Kenya is an economy with a thriving small scale industry whose growth is imperative to the country’s future prospects.
Ceremonial wage increments are what might just
shatter any dreams of small manufacturers scaling up. Job creation is a
key factor for economic growth in Kenya.
Industries are creating millions of jobs through
direct and downstream activities. A shock in the system in the form of
ceremonial wage increments would just result in layoffs of many
employees which defeats the whole agenda of creating more jobs.
It is true that the cost of living has gone up in
some sectors, but the reality is that industries factor in inflationary
adjustments in the wages and an additional increment which comes without
notice just sends balance sheets into the red.
Somehow industry would then have to find a way of
recouping the costs and at times this comes through increases in product
costs which is terrible for a country that is trying to maintain its
global competitiveness.
Some prices have gone up and even at the old rates
we are seeing the results of the high cost of doing business affecting
the trade of local products in the East African Community.

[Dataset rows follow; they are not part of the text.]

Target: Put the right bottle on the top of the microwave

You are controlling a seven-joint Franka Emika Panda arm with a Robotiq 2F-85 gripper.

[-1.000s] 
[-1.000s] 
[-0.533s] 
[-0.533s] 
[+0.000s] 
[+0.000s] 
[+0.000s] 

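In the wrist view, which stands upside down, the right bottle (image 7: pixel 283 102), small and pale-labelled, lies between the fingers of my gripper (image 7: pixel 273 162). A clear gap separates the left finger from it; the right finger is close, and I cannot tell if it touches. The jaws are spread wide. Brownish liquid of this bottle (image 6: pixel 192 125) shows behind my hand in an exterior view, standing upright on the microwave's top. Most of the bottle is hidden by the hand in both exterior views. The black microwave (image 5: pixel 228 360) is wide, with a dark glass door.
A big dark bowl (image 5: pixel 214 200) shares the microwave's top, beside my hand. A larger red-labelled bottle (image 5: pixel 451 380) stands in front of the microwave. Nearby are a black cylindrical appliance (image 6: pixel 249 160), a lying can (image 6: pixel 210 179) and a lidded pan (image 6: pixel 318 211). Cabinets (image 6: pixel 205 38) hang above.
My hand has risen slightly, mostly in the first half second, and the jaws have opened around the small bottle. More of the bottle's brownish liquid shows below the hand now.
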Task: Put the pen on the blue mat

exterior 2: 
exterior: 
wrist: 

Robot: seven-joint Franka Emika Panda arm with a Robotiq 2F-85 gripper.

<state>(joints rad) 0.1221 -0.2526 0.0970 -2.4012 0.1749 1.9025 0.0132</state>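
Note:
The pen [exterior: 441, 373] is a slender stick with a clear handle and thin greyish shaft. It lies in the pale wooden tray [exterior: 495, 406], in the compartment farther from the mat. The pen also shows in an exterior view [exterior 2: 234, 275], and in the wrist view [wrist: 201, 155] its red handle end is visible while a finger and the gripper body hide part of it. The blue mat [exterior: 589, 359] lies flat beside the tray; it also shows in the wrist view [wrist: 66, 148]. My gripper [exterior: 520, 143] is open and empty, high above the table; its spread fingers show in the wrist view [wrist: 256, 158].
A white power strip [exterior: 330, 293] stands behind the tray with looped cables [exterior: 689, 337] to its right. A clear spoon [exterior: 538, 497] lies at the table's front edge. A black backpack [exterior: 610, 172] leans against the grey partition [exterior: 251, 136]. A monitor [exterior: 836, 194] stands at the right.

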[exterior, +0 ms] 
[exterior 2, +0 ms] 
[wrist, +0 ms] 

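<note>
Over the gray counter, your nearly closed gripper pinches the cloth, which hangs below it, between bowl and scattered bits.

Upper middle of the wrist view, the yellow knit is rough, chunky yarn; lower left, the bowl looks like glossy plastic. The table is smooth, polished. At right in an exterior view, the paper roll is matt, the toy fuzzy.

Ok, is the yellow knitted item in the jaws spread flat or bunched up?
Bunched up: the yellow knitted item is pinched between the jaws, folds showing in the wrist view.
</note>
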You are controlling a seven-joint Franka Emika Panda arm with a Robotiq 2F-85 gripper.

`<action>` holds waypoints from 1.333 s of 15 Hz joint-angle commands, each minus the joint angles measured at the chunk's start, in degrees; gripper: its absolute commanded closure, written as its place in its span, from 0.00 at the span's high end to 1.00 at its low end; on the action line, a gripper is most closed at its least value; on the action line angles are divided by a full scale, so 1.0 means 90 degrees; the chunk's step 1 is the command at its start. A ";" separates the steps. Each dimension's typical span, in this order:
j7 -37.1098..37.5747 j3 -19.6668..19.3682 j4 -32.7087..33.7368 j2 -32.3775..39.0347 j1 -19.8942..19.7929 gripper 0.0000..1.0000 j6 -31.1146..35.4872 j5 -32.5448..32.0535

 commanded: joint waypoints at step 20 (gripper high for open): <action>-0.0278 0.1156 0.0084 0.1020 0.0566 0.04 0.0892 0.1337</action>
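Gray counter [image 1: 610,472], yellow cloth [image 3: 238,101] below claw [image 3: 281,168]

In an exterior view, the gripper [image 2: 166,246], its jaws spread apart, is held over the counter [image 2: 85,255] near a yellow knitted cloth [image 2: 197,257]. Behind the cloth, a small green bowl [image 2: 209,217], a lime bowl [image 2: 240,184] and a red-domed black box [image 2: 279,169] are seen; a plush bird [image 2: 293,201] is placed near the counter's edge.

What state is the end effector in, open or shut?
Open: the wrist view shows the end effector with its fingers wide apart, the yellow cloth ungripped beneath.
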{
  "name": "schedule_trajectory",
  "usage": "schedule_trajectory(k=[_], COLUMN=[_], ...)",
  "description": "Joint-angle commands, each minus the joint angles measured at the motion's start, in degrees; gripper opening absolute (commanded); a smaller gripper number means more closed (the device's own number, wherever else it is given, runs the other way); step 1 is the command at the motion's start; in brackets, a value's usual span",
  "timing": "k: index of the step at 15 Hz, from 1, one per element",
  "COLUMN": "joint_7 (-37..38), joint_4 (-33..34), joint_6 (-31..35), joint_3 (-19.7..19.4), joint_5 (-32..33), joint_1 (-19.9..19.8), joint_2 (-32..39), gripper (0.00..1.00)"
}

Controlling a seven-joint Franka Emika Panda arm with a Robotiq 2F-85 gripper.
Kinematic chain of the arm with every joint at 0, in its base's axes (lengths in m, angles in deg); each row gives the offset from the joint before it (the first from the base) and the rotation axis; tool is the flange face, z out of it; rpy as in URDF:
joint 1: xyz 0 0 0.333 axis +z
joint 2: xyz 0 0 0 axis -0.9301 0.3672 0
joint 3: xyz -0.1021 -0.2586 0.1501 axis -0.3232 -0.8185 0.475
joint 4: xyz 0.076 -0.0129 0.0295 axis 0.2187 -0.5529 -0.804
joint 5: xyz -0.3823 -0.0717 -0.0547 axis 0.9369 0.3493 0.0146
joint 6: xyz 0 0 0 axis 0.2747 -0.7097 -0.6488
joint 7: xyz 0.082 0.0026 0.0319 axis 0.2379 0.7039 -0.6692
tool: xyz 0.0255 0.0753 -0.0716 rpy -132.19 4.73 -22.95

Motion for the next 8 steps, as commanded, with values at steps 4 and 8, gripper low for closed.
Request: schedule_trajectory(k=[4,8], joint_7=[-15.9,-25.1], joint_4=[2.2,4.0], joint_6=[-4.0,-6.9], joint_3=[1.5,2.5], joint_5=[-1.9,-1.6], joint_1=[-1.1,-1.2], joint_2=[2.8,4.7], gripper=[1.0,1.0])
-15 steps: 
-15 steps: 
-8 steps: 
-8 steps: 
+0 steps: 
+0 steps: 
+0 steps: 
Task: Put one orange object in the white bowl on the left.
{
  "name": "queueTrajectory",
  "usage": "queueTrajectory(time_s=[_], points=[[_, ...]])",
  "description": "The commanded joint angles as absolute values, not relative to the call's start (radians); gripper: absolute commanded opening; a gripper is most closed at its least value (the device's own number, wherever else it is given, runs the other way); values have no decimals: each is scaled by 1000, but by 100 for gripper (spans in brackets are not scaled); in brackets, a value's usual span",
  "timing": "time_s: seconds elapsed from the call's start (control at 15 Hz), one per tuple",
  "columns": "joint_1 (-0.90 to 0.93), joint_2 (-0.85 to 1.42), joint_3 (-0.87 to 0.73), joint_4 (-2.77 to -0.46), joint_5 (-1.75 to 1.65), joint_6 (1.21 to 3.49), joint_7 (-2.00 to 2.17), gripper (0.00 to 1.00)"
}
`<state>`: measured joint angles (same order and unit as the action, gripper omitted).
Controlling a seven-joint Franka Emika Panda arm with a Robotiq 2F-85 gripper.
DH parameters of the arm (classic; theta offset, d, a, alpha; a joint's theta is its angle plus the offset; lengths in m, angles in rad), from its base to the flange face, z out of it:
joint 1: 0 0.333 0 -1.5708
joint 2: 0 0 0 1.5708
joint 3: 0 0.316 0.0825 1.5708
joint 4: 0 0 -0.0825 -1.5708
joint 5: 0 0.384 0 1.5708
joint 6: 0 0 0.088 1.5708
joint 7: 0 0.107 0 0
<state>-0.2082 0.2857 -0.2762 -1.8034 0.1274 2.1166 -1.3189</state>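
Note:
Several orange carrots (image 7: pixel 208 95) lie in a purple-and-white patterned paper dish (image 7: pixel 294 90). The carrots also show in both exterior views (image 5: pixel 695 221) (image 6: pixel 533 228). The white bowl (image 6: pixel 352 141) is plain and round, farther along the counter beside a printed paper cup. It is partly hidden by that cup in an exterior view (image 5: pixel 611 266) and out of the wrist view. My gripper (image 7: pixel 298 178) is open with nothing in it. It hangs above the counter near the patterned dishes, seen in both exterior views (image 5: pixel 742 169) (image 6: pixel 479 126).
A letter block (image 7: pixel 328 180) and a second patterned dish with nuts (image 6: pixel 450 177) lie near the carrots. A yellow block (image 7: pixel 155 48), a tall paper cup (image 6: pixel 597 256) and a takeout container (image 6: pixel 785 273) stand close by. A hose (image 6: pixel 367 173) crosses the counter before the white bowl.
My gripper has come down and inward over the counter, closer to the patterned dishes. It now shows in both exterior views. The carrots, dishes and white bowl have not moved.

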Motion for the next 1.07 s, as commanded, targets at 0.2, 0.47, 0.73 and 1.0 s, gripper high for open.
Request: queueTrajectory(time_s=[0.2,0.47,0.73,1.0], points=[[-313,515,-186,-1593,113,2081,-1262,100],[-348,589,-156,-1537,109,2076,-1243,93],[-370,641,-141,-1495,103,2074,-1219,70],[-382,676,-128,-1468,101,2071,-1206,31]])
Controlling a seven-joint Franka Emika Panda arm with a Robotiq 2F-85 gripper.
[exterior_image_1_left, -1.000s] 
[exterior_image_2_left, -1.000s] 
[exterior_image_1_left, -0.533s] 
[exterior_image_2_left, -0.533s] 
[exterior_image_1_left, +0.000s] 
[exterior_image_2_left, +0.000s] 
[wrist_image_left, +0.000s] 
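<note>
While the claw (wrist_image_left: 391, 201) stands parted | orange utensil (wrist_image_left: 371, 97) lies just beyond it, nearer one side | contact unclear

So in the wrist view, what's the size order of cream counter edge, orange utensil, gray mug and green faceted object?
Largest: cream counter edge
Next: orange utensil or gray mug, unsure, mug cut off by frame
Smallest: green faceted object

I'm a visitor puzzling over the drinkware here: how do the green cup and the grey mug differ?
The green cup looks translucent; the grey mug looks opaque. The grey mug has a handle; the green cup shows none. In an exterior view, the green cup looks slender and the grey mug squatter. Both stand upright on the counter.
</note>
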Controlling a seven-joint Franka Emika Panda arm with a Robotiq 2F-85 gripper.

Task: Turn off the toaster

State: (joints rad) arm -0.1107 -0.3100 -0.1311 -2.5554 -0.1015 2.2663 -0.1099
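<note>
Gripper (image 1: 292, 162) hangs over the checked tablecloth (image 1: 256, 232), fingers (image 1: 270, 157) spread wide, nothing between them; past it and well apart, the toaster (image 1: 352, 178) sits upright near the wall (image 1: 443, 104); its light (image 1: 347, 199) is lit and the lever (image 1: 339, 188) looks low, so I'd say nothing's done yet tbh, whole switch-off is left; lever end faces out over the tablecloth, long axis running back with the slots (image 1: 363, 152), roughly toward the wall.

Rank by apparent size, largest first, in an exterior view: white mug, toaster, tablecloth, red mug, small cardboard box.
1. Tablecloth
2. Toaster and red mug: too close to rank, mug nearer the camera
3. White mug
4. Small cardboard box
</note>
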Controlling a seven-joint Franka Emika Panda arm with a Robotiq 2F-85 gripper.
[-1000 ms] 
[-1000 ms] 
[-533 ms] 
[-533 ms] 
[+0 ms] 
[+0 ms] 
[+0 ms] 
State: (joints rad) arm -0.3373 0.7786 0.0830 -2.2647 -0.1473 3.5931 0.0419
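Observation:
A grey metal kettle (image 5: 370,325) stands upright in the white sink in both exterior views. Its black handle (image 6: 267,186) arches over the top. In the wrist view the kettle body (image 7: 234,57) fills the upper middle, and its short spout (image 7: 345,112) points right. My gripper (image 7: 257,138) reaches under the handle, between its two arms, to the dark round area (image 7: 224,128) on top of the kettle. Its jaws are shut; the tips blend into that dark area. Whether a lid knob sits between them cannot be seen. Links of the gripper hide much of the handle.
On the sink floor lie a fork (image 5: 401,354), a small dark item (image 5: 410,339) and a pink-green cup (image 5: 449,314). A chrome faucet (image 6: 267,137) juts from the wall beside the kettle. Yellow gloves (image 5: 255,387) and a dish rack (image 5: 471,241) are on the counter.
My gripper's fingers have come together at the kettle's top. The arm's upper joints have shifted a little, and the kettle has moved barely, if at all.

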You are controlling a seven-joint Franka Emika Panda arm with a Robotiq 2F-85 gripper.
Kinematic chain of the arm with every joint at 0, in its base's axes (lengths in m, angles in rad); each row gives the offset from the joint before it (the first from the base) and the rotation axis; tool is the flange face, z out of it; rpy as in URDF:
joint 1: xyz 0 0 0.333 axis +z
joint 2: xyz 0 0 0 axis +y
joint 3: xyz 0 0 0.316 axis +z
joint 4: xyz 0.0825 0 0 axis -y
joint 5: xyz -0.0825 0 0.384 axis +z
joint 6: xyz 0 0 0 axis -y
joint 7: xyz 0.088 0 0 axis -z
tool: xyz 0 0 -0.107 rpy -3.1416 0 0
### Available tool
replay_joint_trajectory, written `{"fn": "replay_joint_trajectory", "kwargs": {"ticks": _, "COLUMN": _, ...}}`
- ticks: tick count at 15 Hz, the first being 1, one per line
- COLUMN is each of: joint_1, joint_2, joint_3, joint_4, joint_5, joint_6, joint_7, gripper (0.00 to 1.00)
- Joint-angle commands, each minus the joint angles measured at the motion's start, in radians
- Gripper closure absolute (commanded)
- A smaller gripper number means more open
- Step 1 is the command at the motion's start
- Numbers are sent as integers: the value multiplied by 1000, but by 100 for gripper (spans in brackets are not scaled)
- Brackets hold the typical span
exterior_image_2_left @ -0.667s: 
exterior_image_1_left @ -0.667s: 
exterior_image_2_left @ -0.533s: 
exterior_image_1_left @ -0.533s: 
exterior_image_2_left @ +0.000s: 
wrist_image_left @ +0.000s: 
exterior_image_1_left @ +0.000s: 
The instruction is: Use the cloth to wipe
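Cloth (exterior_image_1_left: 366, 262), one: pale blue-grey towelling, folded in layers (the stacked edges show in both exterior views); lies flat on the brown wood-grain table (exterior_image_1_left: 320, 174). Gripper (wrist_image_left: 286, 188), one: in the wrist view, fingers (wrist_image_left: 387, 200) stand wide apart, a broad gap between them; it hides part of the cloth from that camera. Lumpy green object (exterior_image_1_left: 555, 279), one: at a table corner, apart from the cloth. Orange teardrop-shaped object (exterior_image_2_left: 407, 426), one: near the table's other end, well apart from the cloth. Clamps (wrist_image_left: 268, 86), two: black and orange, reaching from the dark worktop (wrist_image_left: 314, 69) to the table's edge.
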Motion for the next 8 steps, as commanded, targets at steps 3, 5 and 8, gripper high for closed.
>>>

One of the reasons is that there are goods from
Asia which are landing in the region way cheaper than locally
manufactured goods.
One asks how did we get to the point where goods
are shipped in from Asia, land at Port of Mombasa pay all duties and
taxes, are transported to Uganda or Tanzania and still land there
cheaper than locally manufactured goods?
As other factors are worked on it is important not
to worsen the situation by increasing the costs of our products because
of ceremonial wage increments.
Kenya Association of Manufacturers has, to the chagrin of the labour unions, continued to support productivity-based wages.
This argument is not without a basis; the cost of
doing business in Kenya is high-electricity costs are high despite
ongoing efforts to bring it down with the planned generation of 5000MW
by 2017. Taxes are high and transport network needs to be fixed.
Therefore as the country works on creating an
enabling environment for businesses, we should not shoot our own feet
with calls for ceremonial wage increments.